An eight metre long humpback whale with a big gash close to the mouth appeared dead in the port of Montevideo. According to local marine biologists the cetacean most probably collided with a vessel.

The nine ton whale appeared floating in a rather distant area of the port next to a beach and her presence was reported by Monday early morning runners.

“Two portable cranes and a retro-excavator and a municipal crew were involved in collecting the remains of the whale”, said Captain Sergio Bique, head of the Uruguayan Coast Guard PPRR department.

It took the crew several hours to pull the whale out of the water and load her in a truck. She was driven to the Veterinary School for the autopsy and apparently was later deposited with the purpose of recovering the mammals’ skeleton.

“The whale had a big cut, next to her mouth which could have been caused by a collision with a vessel or with its propellers”, said the Coast Guard primary report.

She might have lost her way because of the humming of propellers speculated some local marine biologists.

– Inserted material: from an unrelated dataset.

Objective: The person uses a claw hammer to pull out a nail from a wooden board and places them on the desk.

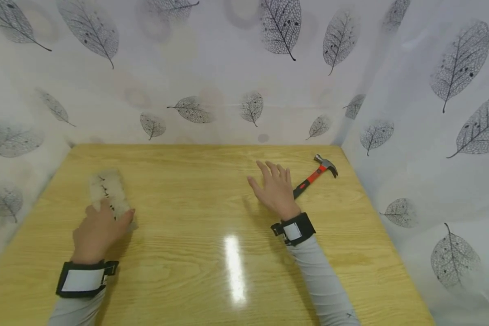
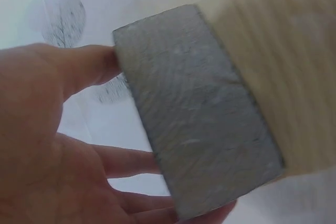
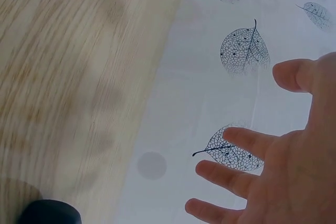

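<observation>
On the left of the table my left hand grips a pale wooden block by its near end. A row of small dark marks or pieces runs along the block's top; they are too blurred to make out. In the left wrist view the block's grey, rough end face shows, with the thumb on one side and fingers on the other. My right hand hovers over the table with its fingers spread, holding nothing. Beside it lies a claw hammer with a red and black handle, whose lower end the hand hides. In the right wrist view the black handle end shows at the bottom.
Both hands are over a light wood-grain table. White curtains with a leaf print rise behind its back edge and along both sides. Black straps are worn on both wrists.
</observation>
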A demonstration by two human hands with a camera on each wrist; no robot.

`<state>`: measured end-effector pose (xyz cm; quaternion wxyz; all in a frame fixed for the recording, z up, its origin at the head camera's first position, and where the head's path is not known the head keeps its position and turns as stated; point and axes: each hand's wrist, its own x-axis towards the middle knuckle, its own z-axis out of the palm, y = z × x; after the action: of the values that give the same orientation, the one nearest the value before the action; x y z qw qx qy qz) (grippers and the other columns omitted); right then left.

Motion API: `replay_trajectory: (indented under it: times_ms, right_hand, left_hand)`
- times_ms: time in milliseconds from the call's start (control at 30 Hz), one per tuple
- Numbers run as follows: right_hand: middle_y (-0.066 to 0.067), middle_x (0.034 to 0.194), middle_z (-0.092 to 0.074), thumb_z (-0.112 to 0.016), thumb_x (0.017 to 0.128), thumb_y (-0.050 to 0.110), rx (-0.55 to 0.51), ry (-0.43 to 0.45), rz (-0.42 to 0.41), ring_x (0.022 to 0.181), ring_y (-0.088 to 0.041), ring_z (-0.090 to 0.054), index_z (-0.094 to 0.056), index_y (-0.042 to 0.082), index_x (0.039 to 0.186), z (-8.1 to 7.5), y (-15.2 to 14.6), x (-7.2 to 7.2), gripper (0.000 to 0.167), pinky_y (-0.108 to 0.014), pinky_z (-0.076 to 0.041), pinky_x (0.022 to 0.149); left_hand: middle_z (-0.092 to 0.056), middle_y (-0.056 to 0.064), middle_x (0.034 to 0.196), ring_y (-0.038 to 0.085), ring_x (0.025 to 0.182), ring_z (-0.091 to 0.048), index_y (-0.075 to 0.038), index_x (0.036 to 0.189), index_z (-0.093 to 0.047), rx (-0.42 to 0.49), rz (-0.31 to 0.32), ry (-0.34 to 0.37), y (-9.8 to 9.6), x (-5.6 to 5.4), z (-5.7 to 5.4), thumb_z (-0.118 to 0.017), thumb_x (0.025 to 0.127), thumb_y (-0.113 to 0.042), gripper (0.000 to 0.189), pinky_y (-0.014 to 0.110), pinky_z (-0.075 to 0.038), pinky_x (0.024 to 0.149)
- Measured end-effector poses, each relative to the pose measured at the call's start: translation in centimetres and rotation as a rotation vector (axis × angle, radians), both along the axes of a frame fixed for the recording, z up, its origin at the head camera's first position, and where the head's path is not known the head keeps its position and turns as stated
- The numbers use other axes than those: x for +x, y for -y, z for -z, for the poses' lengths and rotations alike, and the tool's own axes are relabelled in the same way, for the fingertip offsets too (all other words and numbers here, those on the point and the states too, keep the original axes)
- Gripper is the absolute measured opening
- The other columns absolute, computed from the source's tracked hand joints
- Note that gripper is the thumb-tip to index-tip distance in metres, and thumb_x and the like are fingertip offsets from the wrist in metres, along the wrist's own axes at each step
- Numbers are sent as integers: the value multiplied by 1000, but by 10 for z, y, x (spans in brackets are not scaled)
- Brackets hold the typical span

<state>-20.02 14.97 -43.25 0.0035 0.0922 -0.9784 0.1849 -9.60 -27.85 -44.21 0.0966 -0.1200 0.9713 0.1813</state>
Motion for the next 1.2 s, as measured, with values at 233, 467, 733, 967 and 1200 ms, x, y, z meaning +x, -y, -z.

“It’s the first time a whale strands in the port of Montevideo, according to our records, which is quite strange”, said marine biologist Rodrigo García.

“Unless she was sick it’s hard to understand how she was so close to the coast and among so many vessels, although it is normal for a number of humpbacks to get stranded along the Uruguayan coast during the twelve months”, added García.

A few months ago another humpback, but alive, was stranded in the eastern Uruguay resort of La Paloma, but she died 48 hours later.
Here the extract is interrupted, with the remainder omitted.